* _REQUIRED WORK_
For the listing below, return the line containing "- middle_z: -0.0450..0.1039", the line containing "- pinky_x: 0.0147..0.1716", and all lines in between, exactly as written and nothing else.

* _INPUT_
-.-.-
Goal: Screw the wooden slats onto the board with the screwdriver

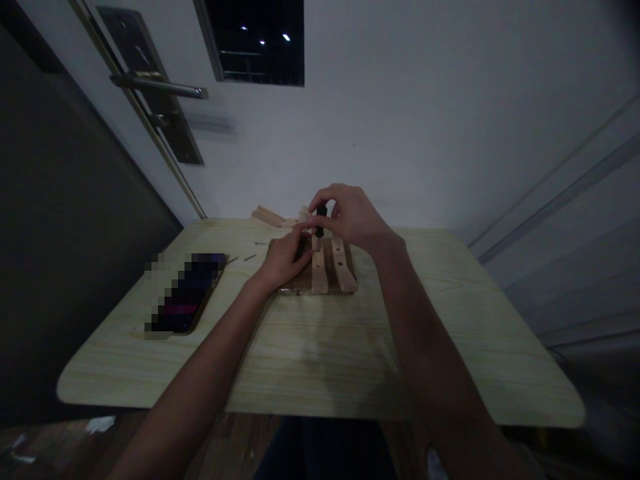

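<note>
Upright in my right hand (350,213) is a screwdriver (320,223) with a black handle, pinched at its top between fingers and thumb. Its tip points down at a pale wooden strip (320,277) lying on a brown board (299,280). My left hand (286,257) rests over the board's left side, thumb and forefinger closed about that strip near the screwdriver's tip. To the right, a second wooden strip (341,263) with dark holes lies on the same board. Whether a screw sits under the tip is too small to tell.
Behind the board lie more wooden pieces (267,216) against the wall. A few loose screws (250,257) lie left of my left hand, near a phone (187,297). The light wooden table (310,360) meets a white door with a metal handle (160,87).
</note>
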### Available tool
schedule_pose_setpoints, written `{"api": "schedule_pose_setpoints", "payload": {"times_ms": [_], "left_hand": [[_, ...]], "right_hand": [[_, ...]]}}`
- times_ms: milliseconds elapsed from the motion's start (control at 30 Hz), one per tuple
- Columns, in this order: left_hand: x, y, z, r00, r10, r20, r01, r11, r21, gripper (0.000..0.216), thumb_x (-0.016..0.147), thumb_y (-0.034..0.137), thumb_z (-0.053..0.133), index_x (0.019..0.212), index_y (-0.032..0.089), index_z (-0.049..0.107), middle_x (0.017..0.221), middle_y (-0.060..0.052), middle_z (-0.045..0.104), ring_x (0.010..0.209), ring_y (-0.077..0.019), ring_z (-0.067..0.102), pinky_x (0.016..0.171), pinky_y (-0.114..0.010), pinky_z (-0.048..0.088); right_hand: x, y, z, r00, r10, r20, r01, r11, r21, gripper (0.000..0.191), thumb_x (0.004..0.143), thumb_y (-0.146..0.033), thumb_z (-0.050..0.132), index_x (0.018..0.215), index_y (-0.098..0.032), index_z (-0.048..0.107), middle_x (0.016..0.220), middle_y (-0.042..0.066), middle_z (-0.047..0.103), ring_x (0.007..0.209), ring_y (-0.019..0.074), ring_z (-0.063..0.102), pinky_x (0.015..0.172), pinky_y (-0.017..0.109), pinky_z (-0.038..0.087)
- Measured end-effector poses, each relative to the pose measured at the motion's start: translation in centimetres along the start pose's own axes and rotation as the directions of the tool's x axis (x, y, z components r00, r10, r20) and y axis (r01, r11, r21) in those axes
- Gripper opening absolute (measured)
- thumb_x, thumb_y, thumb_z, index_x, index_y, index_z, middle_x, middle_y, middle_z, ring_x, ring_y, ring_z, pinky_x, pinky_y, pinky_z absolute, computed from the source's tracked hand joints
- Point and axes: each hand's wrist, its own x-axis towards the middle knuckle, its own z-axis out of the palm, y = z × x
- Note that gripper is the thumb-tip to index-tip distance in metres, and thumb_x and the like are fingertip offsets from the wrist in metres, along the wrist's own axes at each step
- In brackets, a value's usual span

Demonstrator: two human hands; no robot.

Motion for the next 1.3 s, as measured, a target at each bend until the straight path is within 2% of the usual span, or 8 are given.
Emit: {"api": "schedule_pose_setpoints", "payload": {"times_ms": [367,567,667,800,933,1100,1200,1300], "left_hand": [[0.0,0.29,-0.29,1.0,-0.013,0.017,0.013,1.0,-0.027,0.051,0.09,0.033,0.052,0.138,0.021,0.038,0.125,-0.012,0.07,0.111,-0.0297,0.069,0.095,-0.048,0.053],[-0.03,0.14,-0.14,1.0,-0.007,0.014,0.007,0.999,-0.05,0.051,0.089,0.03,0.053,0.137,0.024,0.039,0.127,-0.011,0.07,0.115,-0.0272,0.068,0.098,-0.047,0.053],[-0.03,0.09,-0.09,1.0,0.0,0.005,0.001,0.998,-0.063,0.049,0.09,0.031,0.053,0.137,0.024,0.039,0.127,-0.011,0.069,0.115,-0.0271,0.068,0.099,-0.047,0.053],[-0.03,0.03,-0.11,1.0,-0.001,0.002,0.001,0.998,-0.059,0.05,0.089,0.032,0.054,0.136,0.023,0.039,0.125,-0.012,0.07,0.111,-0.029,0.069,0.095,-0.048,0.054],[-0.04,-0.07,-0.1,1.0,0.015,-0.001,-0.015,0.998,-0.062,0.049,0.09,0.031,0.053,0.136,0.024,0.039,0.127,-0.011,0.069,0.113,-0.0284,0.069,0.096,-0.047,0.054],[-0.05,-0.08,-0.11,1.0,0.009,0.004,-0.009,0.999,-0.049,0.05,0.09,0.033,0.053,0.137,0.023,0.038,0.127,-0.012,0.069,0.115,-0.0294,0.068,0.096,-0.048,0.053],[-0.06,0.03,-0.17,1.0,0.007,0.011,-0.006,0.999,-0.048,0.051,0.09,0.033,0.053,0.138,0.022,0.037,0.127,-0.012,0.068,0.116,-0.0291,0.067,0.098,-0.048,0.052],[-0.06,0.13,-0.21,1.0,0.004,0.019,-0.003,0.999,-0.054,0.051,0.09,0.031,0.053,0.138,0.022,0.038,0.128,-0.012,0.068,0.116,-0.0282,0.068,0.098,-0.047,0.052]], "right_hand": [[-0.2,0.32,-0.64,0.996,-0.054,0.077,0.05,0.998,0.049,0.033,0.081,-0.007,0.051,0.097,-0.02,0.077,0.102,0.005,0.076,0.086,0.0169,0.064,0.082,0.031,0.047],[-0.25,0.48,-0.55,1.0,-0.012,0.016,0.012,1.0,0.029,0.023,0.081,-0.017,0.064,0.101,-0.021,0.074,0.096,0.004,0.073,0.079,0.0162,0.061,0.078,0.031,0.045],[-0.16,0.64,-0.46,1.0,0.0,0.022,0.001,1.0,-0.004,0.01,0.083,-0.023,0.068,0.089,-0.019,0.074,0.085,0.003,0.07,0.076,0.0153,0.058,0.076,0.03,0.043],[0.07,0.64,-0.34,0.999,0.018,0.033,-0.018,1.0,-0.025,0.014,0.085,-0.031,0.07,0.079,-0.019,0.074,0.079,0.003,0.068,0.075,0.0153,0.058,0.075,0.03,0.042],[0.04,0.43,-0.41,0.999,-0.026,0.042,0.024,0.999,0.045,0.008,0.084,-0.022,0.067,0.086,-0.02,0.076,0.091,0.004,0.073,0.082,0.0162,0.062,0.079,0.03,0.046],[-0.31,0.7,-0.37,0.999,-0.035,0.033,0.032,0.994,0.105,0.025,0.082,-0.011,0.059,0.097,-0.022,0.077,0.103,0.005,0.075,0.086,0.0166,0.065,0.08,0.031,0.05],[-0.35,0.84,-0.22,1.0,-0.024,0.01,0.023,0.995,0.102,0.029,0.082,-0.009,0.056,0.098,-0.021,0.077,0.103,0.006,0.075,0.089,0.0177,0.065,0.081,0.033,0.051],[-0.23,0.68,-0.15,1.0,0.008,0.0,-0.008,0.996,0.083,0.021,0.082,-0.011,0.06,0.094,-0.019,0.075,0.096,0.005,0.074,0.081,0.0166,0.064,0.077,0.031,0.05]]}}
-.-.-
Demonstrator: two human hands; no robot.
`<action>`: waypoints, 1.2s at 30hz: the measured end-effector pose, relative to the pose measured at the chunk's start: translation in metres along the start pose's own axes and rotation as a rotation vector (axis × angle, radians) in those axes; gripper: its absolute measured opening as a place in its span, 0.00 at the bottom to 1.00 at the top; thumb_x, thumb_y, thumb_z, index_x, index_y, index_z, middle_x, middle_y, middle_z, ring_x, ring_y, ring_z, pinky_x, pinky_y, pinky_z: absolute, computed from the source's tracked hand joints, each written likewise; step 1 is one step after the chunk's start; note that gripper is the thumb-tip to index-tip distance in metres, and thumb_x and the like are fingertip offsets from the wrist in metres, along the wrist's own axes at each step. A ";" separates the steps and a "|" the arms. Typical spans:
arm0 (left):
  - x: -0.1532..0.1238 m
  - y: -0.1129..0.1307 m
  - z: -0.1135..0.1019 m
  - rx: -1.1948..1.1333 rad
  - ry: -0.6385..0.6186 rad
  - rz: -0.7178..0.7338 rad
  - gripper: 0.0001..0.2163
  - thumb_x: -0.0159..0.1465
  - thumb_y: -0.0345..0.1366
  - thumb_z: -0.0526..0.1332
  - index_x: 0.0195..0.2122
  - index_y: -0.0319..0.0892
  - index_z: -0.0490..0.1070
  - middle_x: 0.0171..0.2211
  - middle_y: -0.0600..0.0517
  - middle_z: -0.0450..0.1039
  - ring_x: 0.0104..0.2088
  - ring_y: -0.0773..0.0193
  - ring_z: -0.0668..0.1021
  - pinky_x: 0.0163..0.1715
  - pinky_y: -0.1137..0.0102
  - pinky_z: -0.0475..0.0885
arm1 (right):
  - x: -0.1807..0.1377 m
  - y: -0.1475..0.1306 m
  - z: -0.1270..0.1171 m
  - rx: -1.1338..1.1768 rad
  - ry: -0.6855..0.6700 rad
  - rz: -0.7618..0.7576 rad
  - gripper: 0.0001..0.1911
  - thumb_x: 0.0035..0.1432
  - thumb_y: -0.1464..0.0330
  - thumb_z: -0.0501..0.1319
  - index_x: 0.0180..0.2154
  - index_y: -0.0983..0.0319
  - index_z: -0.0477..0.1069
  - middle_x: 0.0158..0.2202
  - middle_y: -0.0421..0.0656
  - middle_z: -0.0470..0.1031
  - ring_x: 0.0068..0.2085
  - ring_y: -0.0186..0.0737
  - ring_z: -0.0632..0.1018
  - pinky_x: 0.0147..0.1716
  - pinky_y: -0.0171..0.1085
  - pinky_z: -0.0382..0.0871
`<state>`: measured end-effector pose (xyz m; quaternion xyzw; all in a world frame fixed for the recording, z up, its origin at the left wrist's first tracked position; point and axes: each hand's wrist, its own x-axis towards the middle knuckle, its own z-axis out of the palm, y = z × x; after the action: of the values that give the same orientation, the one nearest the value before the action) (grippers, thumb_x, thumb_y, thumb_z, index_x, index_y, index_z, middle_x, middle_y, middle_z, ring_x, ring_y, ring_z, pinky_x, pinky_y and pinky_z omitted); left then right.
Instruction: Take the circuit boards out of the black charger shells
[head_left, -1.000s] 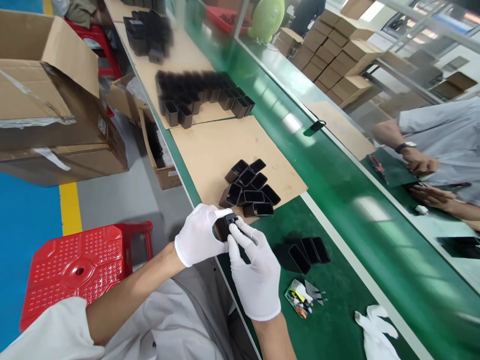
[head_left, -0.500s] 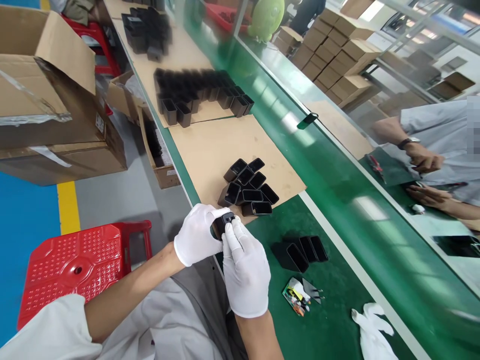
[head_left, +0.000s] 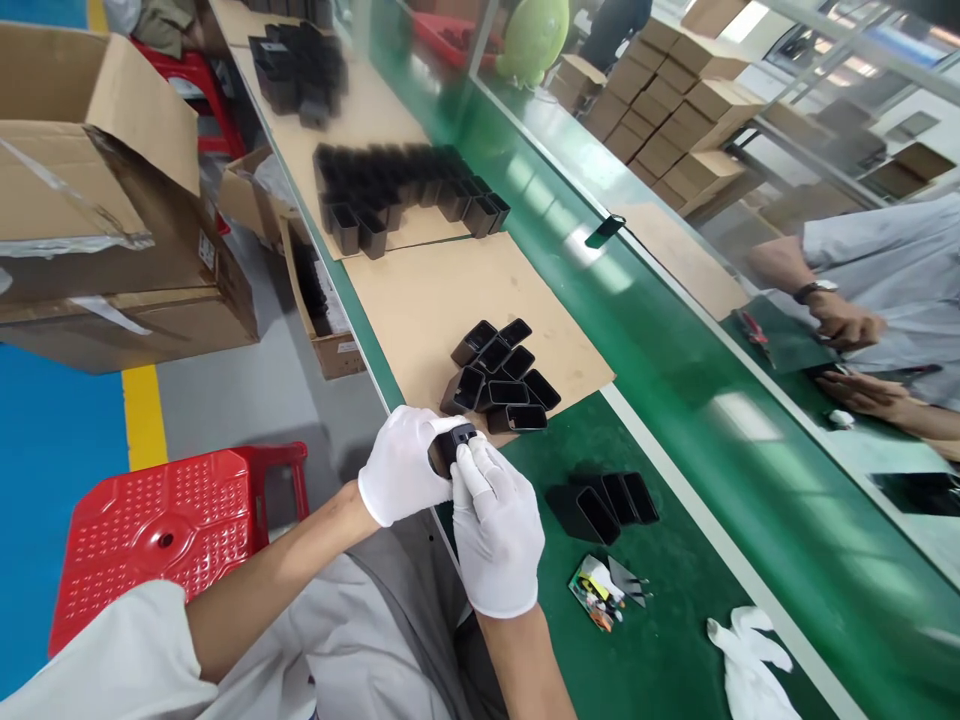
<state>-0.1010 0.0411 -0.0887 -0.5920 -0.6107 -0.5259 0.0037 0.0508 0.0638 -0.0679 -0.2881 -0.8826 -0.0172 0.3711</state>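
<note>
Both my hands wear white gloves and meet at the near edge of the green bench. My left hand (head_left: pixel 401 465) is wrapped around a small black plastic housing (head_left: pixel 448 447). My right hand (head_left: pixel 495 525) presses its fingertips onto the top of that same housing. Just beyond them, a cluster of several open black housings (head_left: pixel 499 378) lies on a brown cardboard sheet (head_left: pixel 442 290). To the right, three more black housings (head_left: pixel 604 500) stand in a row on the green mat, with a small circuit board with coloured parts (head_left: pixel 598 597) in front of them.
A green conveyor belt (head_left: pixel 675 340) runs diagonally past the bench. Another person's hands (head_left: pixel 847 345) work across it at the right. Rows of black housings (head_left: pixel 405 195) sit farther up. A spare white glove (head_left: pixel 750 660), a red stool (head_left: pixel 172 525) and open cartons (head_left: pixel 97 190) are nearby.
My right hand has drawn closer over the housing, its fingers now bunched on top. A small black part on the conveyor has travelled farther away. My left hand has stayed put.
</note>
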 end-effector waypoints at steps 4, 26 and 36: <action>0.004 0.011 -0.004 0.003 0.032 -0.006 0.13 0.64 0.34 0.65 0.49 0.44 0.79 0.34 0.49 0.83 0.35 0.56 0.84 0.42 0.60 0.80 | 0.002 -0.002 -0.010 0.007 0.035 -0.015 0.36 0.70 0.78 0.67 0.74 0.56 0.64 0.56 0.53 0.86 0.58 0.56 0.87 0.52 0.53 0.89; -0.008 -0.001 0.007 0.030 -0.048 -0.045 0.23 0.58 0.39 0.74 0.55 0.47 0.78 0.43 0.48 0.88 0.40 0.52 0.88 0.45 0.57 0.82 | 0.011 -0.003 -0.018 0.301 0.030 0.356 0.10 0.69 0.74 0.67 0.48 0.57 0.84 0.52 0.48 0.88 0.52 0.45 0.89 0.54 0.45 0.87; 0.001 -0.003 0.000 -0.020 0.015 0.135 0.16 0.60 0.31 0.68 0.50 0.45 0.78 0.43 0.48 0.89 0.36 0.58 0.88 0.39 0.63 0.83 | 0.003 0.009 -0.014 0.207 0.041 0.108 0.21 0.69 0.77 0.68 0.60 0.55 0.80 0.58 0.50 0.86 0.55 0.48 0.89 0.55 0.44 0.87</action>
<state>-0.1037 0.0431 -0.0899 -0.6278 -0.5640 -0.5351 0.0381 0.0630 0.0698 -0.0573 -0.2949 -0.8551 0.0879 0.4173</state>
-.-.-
* _REPLY TO THE EXERCISE_
  - middle_z: -0.0450..0.1039
  - ring_x: 0.0104..0.2088
  - ring_y: -0.0773..0.0193
  - ring_z: -0.0668..0.1021
  - pinky_x: 0.0163..0.1715
  - pinky_y: -0.1137..0.0102
  - pinky_z: -0.0475..0.0885
arm1 (right):
  - x: -0.1807..0.1377 m
  - y: -0.1475..0.1306 m
  - z: -0.1270..0.1171 m
  - rx: -1.1338..1.1768 rad
  - ry: -0.6855..0.6700 rad
  - rz: -0.7618..0.7576 rad
  - gripper: 0.0001..0.1911
  - thumb_x: 0.0035..0.1432
  - thumb_y: -0.1464..0.0330
  - thumb_z: -0.0501..0.1319
  - index_x: 0.0180..0.2154
  - index_y: -0.0983..0.0319
  - index_z: -0.0477..0.1069
  - middle_x: 0.0158..0.2202
  - middle_y: -0.0421..0.0656
  - middle_z: -0.0470..0.1031
  - ring_x: 0.0068..0.2085
  - ring_y: -0.0186..0.0737
  - ring_z: -0.0632..0.1018
  - pinky_x: 0.0147..0.1716

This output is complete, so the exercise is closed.